Zephyros Kafkalides1
Corfu, Greece

Keywords: Autopsychognosia, Intelect, emotions subjectivity, Objectivity, unconscious , conscious,
Hallucinations, reality, psychedelic drugs, methodology, prenatal and perinatal theories, Grof,Lake,
Heisenberg, Feyerabend, Plato, Aristotle, Plank, James.

Abstract: The use of psychedelic drugs in minute doses as an adjuvant psychotherapeutic means,
within the context of Athanasios Kafkalides' autopsychognosia, caused the emotional revival of
prenatal and perinatal experiences. This mnemonic process gives rise to a wide range of gnosiological
questions such as , inter alia, those regarding the use of psychedelic drugs to stimulate memories and
the difference between emotional and intellectual realisation in the quest for knowledge. The new
findings in this field, necessitated profound changes of concepts like truth, reality,
subjectivity,obgectivity, unconscious, consciousness, cause and effect, emotions, intellect, quality,
quantity etc.
The study presented here will deal with these issues in the context of gnosiotheoritical
stands supported by thinkers from Plato to Feyerabend.

1

The direct emotional experience of reality is a momentous event, which shakes the
very foundations of one's worldview. Physicists, at the beginning of this century, felt
much the same way when the foundations of their worldview were shaken by the new
experience of the atomic reality. Psychiatrists, Psychologists and other researchers in
the field of prenatal investigations with psychedelic substances experienced a similar
shock. The new findings in this field, necessitated profound changes of concepts like
truth, reality, unconscious, consciousness, cause and effect, emotions, intellect,
quality, quantity
etc…In our present communication, we will try to develop those
concepts in the framework of Dr Athanassios Kafkalides' Autopshychognosia. In
fact, Autopsychognosia i.e. deep sessions with psychedelic drugs, is above all, a
combined emotional and intellectual knowledge about the content of the unconscious.
i .

1Correspondence to : Z. A. Kafkalides, Αttornay at Law, Triklino House, Corfu 49100, Greece . E-
mail zephyr@hol.gr

 

It is worthwhile to go back in to time and see the way ancient Greek philosophers
perceived knowledge. Aristotle confronted and studied the organism's psychological
forces from a broad biological perspective. All the functions of an organism, such as
nutrition, appetite, sensation, movement, perception and knowledge take place for
the survival and the salvation of the organism within the complex and hostile external
environment (σώζεσθαι εαυτόν).ii . Plato, on the other hand, defined knowledge as
anamnesis ( = reminiscence, recollection).iii . The conclusion of his dialogue Meno
applies
to the nature of knowledge, which is an act of recollection of something
perceived before this life.iv Plato' s and Aristotle' s stands on knowledge are
complementary. Without the functioning of memory, how would it be possible for
the organism to survive? Knowledge, thus, is amongst other, a mnemonic process,
which serves self-preservation and the existential identity of the human being.
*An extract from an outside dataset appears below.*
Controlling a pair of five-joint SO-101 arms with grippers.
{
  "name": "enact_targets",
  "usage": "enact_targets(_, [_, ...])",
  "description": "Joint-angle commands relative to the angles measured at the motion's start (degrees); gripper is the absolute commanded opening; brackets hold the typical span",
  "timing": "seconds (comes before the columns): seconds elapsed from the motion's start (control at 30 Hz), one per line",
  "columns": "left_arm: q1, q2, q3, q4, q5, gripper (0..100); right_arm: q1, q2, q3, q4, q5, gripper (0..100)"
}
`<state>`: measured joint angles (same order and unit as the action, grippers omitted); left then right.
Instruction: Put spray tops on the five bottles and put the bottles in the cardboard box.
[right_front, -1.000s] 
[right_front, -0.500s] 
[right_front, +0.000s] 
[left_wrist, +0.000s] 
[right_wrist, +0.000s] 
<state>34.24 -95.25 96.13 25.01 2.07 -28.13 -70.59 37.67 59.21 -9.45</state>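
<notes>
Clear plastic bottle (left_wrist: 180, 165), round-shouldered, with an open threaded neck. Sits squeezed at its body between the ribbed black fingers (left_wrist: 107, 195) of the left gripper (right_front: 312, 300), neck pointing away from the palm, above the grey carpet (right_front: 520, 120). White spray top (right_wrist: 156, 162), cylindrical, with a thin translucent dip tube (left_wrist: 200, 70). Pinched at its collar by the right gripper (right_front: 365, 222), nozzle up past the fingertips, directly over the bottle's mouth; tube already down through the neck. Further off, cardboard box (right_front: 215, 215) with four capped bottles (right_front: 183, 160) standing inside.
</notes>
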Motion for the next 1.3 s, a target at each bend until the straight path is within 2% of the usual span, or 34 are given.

It is extremely importan to underline here the fact that, in ancient Greek philosophy,
knowledge was perceived as the combination of sensation and intellect. Let's add
to this concept the emotional element, which springs up from sensation and intellect
and transcends them v. An old dictum supports that In order to "know", one must
feel.
In ancient Greek philosophy there is no such thing as pure Intellectualismus.
Intellect is a barrier which must be thrust aside in order to perceive the being of
things.

However, from the earliest philosophical speculations to the present day, emotion has
been often seen as interfering with rationality, as a remnant of our pre-sapient
inheritance. Bertrand Russell holds : "The emotions are what makes life interesting,
and what makes us feel important. From this point of view, they are the most valuable
element in human existence. But when , as in philosophy, we are trying to understand
the world, they appear rather as a hindrance vi.
That is why, the term "gnosiology" ,
(theory of knowledge or epistemology) is confounded with the term "logic". The
latter is often used in a broad sense, to cover the whole field. This confusion doesn't
happen by chance, since the quest for "objective" knowledge must not be
confounded with emotions because emotions lend subjectivity to judgement.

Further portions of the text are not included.